■ YOUR GOAL ■
Apart from the pictures, every line below is to be set down exactly.

■ INPUT DATA ■
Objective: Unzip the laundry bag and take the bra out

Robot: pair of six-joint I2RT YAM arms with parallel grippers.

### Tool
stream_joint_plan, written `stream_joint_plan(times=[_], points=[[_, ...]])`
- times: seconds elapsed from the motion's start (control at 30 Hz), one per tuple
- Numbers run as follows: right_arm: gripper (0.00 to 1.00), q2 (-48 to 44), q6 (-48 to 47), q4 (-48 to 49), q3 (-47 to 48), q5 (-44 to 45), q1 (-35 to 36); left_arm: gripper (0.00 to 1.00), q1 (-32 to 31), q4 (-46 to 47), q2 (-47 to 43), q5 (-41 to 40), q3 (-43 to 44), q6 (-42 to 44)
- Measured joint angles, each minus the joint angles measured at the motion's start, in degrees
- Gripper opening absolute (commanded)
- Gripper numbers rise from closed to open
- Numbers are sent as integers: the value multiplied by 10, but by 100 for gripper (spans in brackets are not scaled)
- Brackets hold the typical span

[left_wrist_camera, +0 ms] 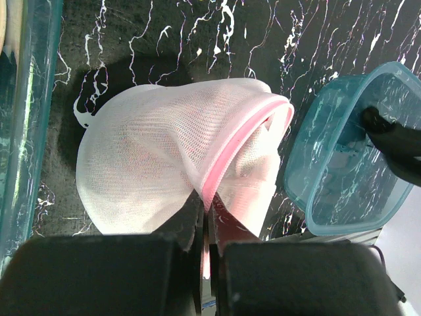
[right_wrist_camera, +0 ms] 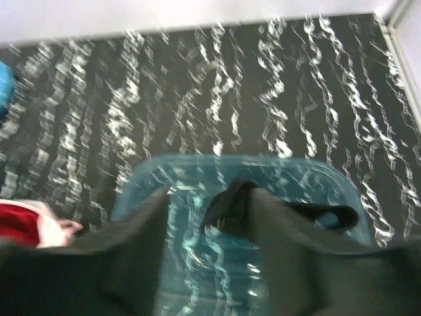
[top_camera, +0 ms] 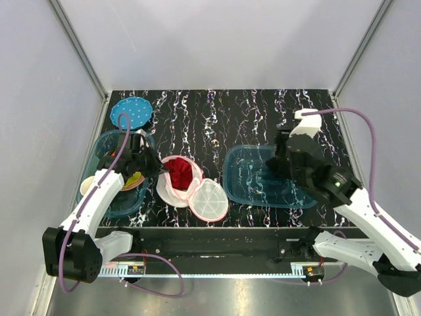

■ ANSWER TO THIS TASK ■
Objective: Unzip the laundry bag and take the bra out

Robot: pair of six-joint I2RT YAM arms with parallel grippers.

### Tool
stream_joint_plan, written `stream_joint_plan(times=[_], points=[[_, ...]])`
- times: seconds elapsed from the motion's start (control at 30 Hz), one per tuple
- Numbers run as follows: right_arm: gripper (0.00 to 1.00), q2 (-48 to 44), q6 (-48 to 47), q4 (-48 to 49), q3 (-47 to 48), q5 (-44 to 45), q1 (-35 to 36); left_arm: gripper (0.00 to 1.00), q1 (-32 to 31), q4 (-46 to 47), q2 (-47 to 43), q5 (-41 to 40), q3 (-43 to 44), q6 (-42 to 44)
- Measured joint angles, each minus the joint angles measured at the motion's start, in degrees
- Gripper opening absolute (commanded)
- Gripper numbers rise from closed to open
- Numbers are sent as integers: the value multiplied by 10, but by 100 for gripper (spans in brackets are not scaled)
- Brackets hold the typical span

[left_wrist_camera, +0 ms] 
[right_wrist_camera, +0 ms] 
[top_camera, +0 ms] 

That concludes the answer.